With the release of Ruby 3.0, one of the most awaited feature was the release of Ractor. It is still in its experimental phase, but it shows quite big promise, especially with parallel execution of multiple Ractors (and code enclosed in it).

First, let’s do a quick recap about Concurrency and Parallelism. In Parallelism, multiple tasks can start and finish simultaneously. Each task can be executed independently without interruptions.
In Concurrency , multiple task can be started together, however, in a given time instance, only one task is actually being processed(running). Meanwhile, the other tasks sits idle, and wait to get access to the resource(processor).

Concurrency Concurrency

Parallelism Parallelism

Let’s take an example of execution of two tasks T1 and T2 as shown in the above pictures. In a concurrent system, both tasks start at time t_0, but only T1 is actually in running state, while T2 is in idle state, waiting for the access to resource. At t_1, the access switches. Now, T2 has the access to the resource and is in running state, where as T1 sits idle. The state again flips at t_3 and t_4.

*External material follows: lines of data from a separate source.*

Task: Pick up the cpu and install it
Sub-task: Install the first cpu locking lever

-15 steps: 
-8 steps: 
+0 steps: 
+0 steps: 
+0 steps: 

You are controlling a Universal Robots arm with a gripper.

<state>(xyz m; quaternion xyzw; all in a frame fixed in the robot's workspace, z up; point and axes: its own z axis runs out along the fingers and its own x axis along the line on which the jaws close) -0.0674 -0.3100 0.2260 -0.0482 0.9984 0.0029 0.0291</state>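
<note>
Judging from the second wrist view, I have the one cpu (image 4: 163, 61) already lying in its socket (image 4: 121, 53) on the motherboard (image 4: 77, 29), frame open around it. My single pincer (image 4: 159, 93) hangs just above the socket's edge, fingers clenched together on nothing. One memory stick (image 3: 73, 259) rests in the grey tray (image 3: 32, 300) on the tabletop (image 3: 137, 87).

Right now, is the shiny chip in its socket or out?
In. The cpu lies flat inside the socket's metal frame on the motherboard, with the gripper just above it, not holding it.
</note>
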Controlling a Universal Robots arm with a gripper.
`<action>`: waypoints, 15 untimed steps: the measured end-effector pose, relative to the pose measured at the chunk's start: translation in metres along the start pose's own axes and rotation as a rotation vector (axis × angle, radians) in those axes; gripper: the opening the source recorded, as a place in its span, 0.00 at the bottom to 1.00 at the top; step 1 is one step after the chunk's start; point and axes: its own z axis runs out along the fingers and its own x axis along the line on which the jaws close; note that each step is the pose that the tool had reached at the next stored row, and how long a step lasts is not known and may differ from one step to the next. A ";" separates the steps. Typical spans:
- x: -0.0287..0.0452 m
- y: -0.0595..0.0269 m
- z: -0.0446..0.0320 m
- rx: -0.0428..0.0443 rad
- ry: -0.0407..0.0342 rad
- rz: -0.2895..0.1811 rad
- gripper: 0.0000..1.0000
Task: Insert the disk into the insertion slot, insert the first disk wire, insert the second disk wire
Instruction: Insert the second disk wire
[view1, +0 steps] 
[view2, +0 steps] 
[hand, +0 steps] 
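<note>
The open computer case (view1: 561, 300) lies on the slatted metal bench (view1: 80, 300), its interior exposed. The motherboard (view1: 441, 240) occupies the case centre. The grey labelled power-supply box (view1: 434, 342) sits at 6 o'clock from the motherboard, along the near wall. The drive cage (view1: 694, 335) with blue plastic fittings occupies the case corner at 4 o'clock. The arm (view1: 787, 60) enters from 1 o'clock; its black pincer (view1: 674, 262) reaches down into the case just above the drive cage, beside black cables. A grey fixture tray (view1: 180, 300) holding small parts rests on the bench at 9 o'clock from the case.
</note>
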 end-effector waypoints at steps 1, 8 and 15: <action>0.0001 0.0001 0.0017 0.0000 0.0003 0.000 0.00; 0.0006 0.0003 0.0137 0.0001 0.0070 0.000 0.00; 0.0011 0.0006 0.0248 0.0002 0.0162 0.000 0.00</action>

The total time taken for task T1 is 5 seconds, rather than 3 seconds, because of interruptions. And, for T2, it’s 8 seconds, rather than 5 seconds. Altogether, both tasks finished in max(5, 8) = 8 seconds.

In a parallel system, both tasks T1 and T2 started together and ran simultaneously without interruptions. Both were always on running state, until termination. The time taken to finish T1 is 3 seconds, and for T2 it is 5 seconds. Altogether, both tasks finished in max(3, 5) = 5 seconds.

Brief Introduction to Ractors

Ruby so far (< 3.0.0) did not support true parallelism, because of the “Global VM Lock (GVL)”.
GVL permits only single thread to access the Ruby VM at a time, restricting multiple thread to run their code simultaneously. Multiple threads take turn to get the access to “GVL” and run their code, thus making multi-threaded program concurrent, rather than parallel.

The official doc defines Ractor as: “Ractor is a Actor-model abstraction for Ruby that provides thread-safe parallel execution.” In other to achieve that, each Ractor has its own GVL lock, and its own code running context. Ractors cannot directly access each other’s objects.

Ractors communicate with each other strictly via “send/receive (push type)”, or “yield/take (pull type)” method. They can use this communication protocol to share the objects with each other. Only shareable objects – Integer, frozen String (default in Ruby 3), ractor itself, and such – can be shared via this communication protocol1.

                  Ractor r
                 +-------------------------------------------+
                 | incoming                         outgoing |
                 | port                                 port |
   r.send(obj) ->*->[incoming queue]     Ractor.yield(obj) ->*-> r.take
                 |                |                          |
                 |                v                          |
                 |           Ractor.receive                  |
                 +-------------------------------------------+

            Fig: Ractor Sending and Receiving ports (from ruby/ractor.md)
# ractor send/receive
r = Ractor.new do
  message = Ractor.receive
  puts "Message received: #{message}"
end

r.send("Hello from the other side")
# Output: 'Message received: Hello from the other side'

# ractor yield/take
r = Ractor.new do
  Ractor.yield 42
end
message = r.take
puts "Message taken: #{message}"
# Output: 'Message taken: 42'

With it’s own “GVL”, and only communicating via send/receive or yield/take with each other, multiple Ractors can run in parallel without blocking each other.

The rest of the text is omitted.